◆ **WORK ORDER**
Below are some records. Write out the lines from the one containing "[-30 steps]" to the last line, word for word, leaving out pictures.

◆ **MATERIAL TO PROCESS**
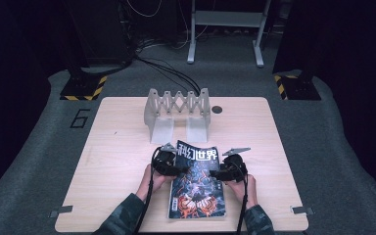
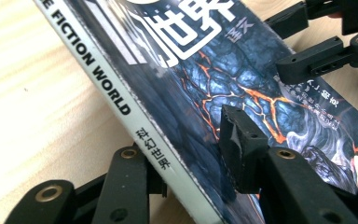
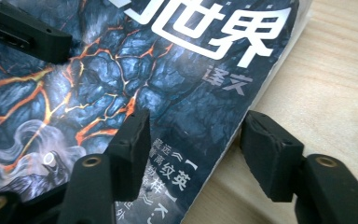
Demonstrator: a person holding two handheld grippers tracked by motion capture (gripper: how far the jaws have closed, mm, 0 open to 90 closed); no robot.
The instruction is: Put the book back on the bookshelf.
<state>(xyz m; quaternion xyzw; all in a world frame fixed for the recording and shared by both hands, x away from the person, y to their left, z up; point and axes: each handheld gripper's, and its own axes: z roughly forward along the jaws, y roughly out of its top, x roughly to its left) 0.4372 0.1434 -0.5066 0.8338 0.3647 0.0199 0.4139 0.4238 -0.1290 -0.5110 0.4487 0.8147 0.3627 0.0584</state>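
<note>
A science-fiction magazine (image 1: 198, 183) with a dark blue, lava-cracked cover lies on the wooden table (image 1: 122, 161), near its front edge. My left gripper (image 1: 165, 161) is at the magazine's left side. In the left gripper view, the white spine (image 2: 121, 100) runs between its jaws; one pad (image 2: 235, 140) presses on the cover and the other is hidden under the spine, so my left gripper (image 2: 191, 154) is shut on the magazine. My right gripper (image 1: 229, 170) straddles the right edge. There, one pad (image 3: 133, 144) rests over the cover and the other pad (image 3: 270, 156) stands clear of the edge, so my right gripper (image 3: 198, 135) is open.
A grey metal expanding rack (image 1: 177, 110) stands upright behind the magazine, toward the table's far edge. A small dark round hole (image 1: 217, 109) sits to its right. Bare wood lies to both sides of the magazine.
</note>
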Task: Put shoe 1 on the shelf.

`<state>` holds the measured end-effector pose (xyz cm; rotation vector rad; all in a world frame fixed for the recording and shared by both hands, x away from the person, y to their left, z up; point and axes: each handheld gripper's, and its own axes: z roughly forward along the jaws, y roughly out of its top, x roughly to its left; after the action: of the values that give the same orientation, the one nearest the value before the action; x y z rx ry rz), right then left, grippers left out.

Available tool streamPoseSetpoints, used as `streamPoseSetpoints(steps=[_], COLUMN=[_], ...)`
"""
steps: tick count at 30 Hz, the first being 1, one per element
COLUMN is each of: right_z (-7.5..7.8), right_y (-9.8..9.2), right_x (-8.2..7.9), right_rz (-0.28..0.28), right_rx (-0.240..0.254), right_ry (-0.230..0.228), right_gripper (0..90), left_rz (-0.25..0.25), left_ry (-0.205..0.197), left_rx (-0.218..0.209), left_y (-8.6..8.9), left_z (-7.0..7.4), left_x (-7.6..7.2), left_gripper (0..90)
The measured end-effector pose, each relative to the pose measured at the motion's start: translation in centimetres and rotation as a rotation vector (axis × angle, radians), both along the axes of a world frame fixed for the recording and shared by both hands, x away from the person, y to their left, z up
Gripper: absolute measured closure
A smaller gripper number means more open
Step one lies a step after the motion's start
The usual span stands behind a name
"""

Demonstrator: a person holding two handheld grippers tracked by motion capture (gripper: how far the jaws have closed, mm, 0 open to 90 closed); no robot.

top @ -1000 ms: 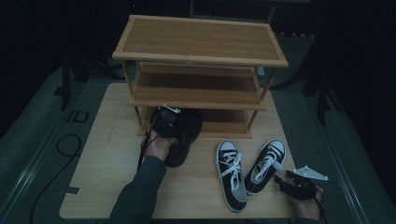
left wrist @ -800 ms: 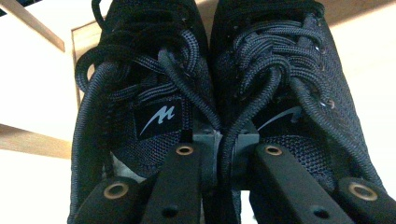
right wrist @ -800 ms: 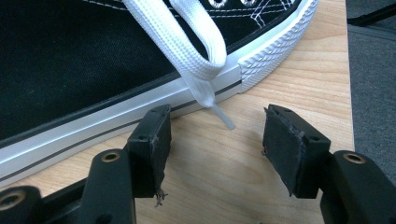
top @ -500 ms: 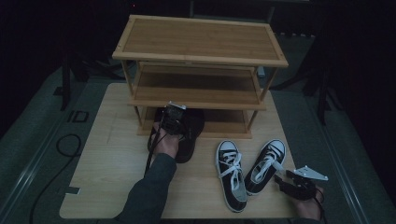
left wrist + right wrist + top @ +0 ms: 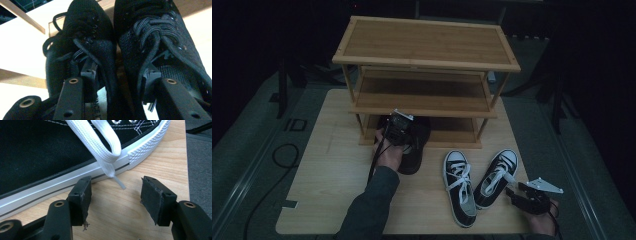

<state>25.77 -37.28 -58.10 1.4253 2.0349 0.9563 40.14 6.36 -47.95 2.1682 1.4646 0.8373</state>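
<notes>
A pair of black knit shoes (image 5: 414, 150) lies at the front of the wooden rack's bottom shelf (image 5: 452, 136), toes pointing in. My left gripper (image 5: 398, 127) sits over their heels. In the left gripper view its jaws have just been opening. One jaw reaches into the left shoe (image 5: 85, 30) and the other into the right shoe (image 5: 155, 30). The shoes' inner sides lie loose between the jaws of the left gripper (image 5: 120, 72). My right gripper (image 5: 517, 192) rests open on the table beside a black-and-white sneaker (image 5: 37, 157), with a white lace end (image 5: 110, 170) ahead of its gap (image 5: 115, 192).
The three-tier wooden rack (image 5: 427, 45) stands at the back of the table (image 5: 327, 200). Two black-and-white sneakers (image 5: 459, 187) (image 5: 497, 175) lie side by side at the front right. A cable (image 5: 282, 155) runs on the floor to the left.
My left hand and forearm have shifted slightly to the right at the black shoes. The right gripper and both sneakers have stayed where they were.
</notes>
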Motion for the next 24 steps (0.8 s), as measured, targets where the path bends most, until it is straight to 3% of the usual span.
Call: streamPoseSetpoints(steps=[6,13,16,17,20,24], right_z=[0.0,0.0,0.0,0.0,0.0,0.0], right_y=[0.0,0.0,0.0,0.0,0.0,0.0], right_x=[0.0,0.0,0.0,0.0,0.0,0.0], right_rz=[0.0,0.0,0.0,-0.001,-0.001,-0.001], right_rx=[0.0,0.0,0.0,0.0,-0.001,-0.001], right_ry=[0.0,0.0,0.0,0.0,0.0,0.0], right_gripper=[41.3,41.3,41.3,41.3,41.3,41.3], left_rz=[-0.054,-0.157,-0.177,-0.187,-0.205,-0.26], left_ry=[-0.008,-0.05,-0.061,-0.071,-0.082,-0.107], left_rx=[0.035,0.042,0.043,0.022,0.012,-0.012], left_y=[0.3,1.0,1.3,1.6,2.1,2.9], left_z=[0.7,1.7,2.1,2.4,2.7,3.0], left_x=[-1.1,-2.7,-3.2,-3.6,-4.0,-5.0], left_gripper=[55.5,56.8,57.9,57.9,59.5,67.6])
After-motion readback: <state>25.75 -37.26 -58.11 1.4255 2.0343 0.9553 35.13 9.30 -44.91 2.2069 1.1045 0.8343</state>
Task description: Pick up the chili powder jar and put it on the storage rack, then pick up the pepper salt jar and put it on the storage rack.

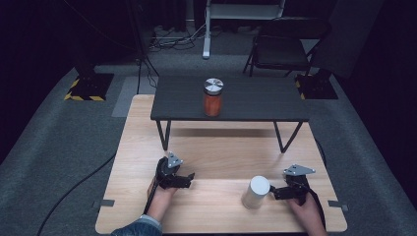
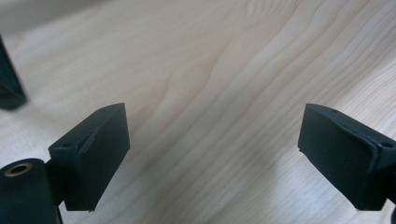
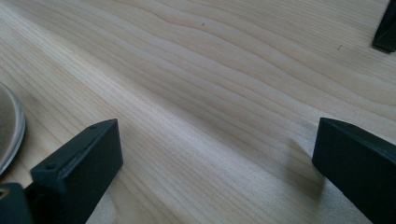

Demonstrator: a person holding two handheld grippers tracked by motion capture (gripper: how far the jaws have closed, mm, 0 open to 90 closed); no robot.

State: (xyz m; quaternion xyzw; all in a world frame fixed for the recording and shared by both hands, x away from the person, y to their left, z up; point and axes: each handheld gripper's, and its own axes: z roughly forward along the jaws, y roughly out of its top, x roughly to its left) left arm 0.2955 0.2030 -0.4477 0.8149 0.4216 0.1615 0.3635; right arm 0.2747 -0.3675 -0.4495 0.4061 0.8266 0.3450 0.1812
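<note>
A white cylinder (image 1: 255,191) stands upright on the wooden table (image 1: 221,157) near its front right. My right gripper (image 1: 276,191) rests just to the right of it, low over the wood; its jaws are open with nothing between them (image 3: 215,172). A pale rounded edge (image 3: 7,126) shows at the left of the right gripper view, beside the left jaw. At the front left my left gripper (image 1: 189,179) sits close over the wood, open and empty (image 2: 212,158). A jar of orange contents with a silver lid (image 1: 213,97) stands on a small black raised table (image 1: 255,101) at the back.
The black raised table stands on thin slanted legs (image 1: 163,135) over the wooden top; one leg foot appears in each gripper view (image 2: 7,88) (image 3: 385,32). A folding chair (image 1: 282,46) and stands sit on the grey carpet behind. A cable (image 1: 74,189) trails off left.
</note>
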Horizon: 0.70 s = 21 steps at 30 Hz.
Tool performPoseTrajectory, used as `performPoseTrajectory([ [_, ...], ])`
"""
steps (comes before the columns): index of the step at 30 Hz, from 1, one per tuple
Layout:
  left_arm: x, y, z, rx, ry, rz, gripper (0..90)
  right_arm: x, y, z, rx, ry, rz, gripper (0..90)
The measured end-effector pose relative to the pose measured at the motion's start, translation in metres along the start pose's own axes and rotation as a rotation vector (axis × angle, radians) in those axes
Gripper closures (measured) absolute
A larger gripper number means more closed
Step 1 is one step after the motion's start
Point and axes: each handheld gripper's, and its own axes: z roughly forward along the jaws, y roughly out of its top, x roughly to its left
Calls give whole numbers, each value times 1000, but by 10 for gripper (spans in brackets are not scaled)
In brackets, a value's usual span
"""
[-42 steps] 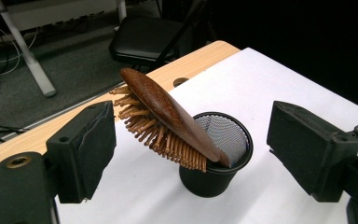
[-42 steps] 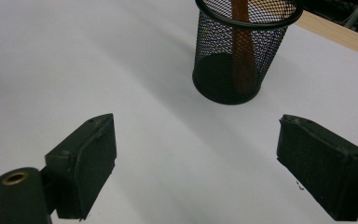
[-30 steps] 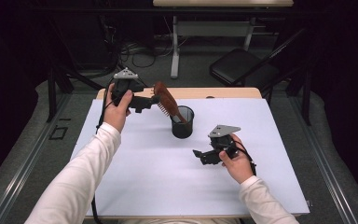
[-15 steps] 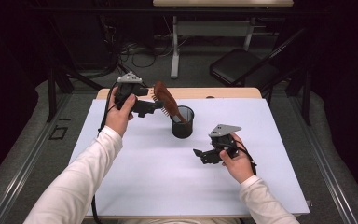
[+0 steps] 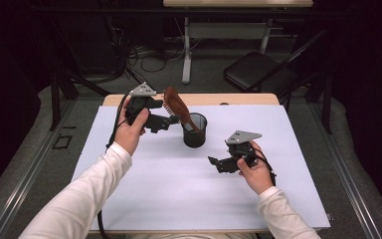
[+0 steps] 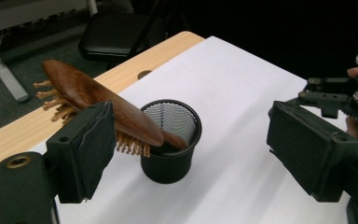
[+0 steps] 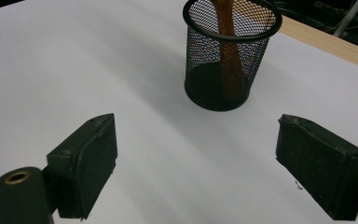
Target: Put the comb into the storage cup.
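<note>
A black mesh cup (image 5: pixel 195 130) stands on the white sheet near the table's far middle. A brown wooden hairbrush (image 5: pixel 176 107) leans in it, handle down, head tilted up to the left. My left gripper (image 5: pixel 171 122) hovers just left of the cup, open. In the left gripper view its wide-apart jaws (image 6: pixel 191 121) frame the cup (image 6: pixel 170 163), and the brush (image 6: pixel 98 98) passes behind the left pad without being pinched. My right gripper (image 5: pixel 215 164) is low over the sheet, right of the cup and nearer me, open. Its jaws (image 7: pixel 196 126) face the cup (image 7: pixel 223 70) and the brush handle (image 7: pixel 226 28).
The white sheet (image 5: pixel 179 189) covers most of the wooden table (image 5: pixel 238 99), whose bare edge shows at the far side. A black chair (image 5: pixel 258 74) and desk legs stand behind the table. The other hand's gripper (image 6: pixel 335 88) shows at the right of the left gripper view.
My left gripper has drifted right, closer to the brush and cup, jaws still apart. The right gripper, brush and cup have kept their places.
</note>
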Motion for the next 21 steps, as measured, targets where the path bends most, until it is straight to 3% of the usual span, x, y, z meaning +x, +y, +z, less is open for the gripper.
performPoseTrajectory([
  [9,-17,-13,-5,-3,-24,8,158,1,2,-4,-14,-1,-1,124],
  [21,-29,-33,-7,-15,-76,-3,158,0,3,-6,-22,-8,-9,124],
])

◆ **ANSWER TO THIS TASK**
[-30 steps] 
[-15 steps] 
[+0 steps] 
[+0 steps] 
[+0 steps] 
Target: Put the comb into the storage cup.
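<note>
A black mesh cup (image 5: pixel 195 130) stands on the white sheet near the table's far middle. A brown wooden hairbrush (image 5: pixel 176 107) leans in it, handle down, head tilted up to the left. My left gripper (image 5: pixel 171 122) hovers just left of the cup, open. In the left gripper view its wide-apart jaws (image 6: pixel 191 121) frame the cup (image 6: pixel 170 163), and the brush (image 6: pixel 98 98) passes behind the left pad without being pinched. My right gripper (image 5: pixel 215 164) is low over the sheet, right of the cup and nearer me, open. Its jaws (image 7: pixel 196 126) face the cup (image 7: pixel 223 70) and the brush handle (image 7: pixel 226 28).
The white sheet (image 5: pixel 179 189) covers most of the wooden table (image 5: pixel 238 99), whose bare edge shows at the far side. A black chair (image 5: pixel 258 74) and desk legs stand behind the table. The other hand's gripper (image 6: pixel 335 88) shows at the right of the left gripper view.
My left gripper has drifted right, closer to the brush and cup, jaws still apart. The right gripper, brush and cup have kept their places.
</note>
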Motion for the next 21 steps, as measured, targets where the path bends most, until it is straight to 3% of the usual span, x, y, z meaning +x, +y, +z, less is open for the gripper.
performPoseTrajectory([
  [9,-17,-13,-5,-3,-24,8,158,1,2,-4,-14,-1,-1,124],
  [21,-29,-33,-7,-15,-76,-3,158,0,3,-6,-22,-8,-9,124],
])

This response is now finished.